Some Parts Of Your Brain Cope Better Than Others
As the 33 volunteers got deeper into their 42-hour period of sleeplessness, the researchers tracked the activity of many different parts of the brain. They discovered what we already know: the participants' ability to do simple tasks suffered a lot as they got more sleep-deprived. But, very strangely, their ability got a little better on the second morning, even though they'd still had no sleep. The circadian rhythms of the body were "waking the brain up," giving it a bit of a boost despite its complete lack of rest. This is probably why you get a bit of a "second wind" in the early morning after an all-nighter.
And the weirdness gets deeper. The thalamus, a segment embedded deep in the brain that has a crucial role in how we interpret sensory input, seemed to keep functioning as normal, getting more or less active along with the natural rhythms of the body. (If it didn't, we'd rapidly start hearing or seeing things after a pretty short period without sleep.) But while things deep in the brain kept ticking over normally, those on the outer layers of the cortex were succumbing to the drive to sleep, slowly losing their pin-sharp functioning.
That's right: the outer bit of your brain gets sleepier than in the inner bit. The outer part involves the cerebral cortex, which does everything from reasoning and planning to recognizing things. The inner part, or the subcortical area if you're being technical, controls things like fear, emotion, sleep, appetite, and other basic functions. That's a rough divide, but we're now beginning to see that the subcortical bits can do their own circadian-rhythm thing for a while when sleep-deprived, while the outer bits start to suffer immediately. For some reason, the body's natural rhythms seem to be much more influential on the inner bits of the brain.
So, What's This Information Good For?
You may think this isn't the most useful information in the world. After all, if you're sleep deprived, the last thing you're probably concerned with is what part of your brain is suffering the most; you're just trying to get your key in the door and find your bed. But it's got pretty cool implications for stuff like dementia and other brain issues.
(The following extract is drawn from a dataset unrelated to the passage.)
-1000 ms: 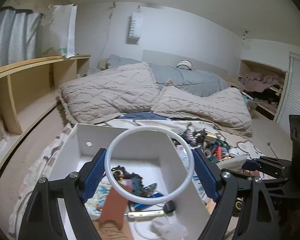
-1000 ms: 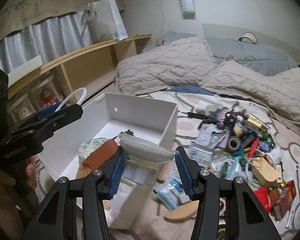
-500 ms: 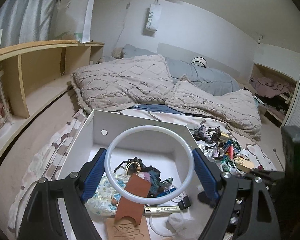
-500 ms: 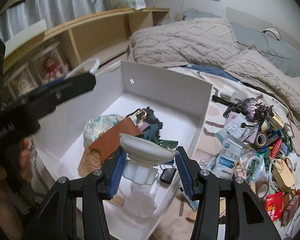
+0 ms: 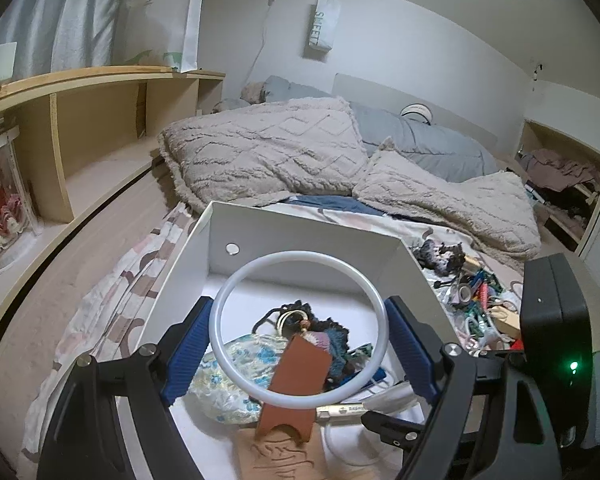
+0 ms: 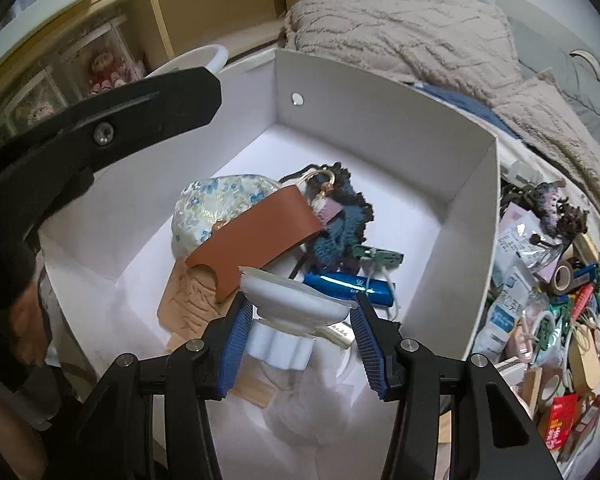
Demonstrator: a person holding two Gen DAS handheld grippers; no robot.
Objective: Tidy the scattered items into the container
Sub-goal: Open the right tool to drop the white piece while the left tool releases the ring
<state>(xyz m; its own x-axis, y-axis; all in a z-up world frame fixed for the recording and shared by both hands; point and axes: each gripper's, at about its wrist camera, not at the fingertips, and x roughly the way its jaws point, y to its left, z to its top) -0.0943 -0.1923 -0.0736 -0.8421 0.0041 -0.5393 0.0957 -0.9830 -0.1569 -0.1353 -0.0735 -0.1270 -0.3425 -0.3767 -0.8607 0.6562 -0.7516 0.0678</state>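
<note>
My left gripper (image 5: 300, 336) is shut on a white ring (image 5: 374, 304) and holds it upright over the open white box (image 5: 308, 236). My right gripper (image 6: 298, 320) is shut on a white sealed cup (image 6: 288, 300), tilted, low inside the box (image 6: 380, 92). In the box lie a floral pouch (image 6: 216, 200), a brown leather piece (image 6: 256, 232), a dark blue knitted piece (image 6: 340, 232), a blue tube (image 6: 348, 284) and a tan wooden piece (image 6: 184, 300). The left gripper's finger (image 6: 120, 124) crosses the upper left of the right wrist view.
A heap of scattered small items (image 6: 548, 280) lies on the bedsheet right of the box; it also shows in the left wrist view (image 5: 472, 292). Beige blankets (image 5: 268, 152) lie behind. A wooden shelf (image 5: 60, 120) runs along the left. The right gripper's body (image 5: 552, 320) is at right.
Both grippers have moved forward and down over the box. The right gripper has carried the cup from beside the box's near corner to inside it.
</note>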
The study's authors told Science News that one of the biggest things the study uncovers is what happens in the brains of dementia patients, who often seem to get worse or better depending on where they are in their circadian rhythm (i.e. what time of day it is, and whether they're awake or asleep). Dementia symptoms might get worse as the sun goes down, it seems, because their problems are focused in areas that are highly affected by circadian rhythms.
It might also, eventually, prove pretty helpful to people who have to work long shifts, or those with jet lag. The more we understand about how different bits of the brain respond to sleep deprivation, the more we may be able to fiddle with it; melatonin, the hormone released by the circadian system to induce sleep in humans, is already on the market in some countries as a sleep aid. But for the moment, it's valuable knowledge: it's not the whole of your brain going down like a sinking ship while you're stumbling around after a sleepless weekend. It's just the bits that mean you shouldn't drive or make plans — the parts that keep you hungry and emotional are in fine shape. But you probably knew that already.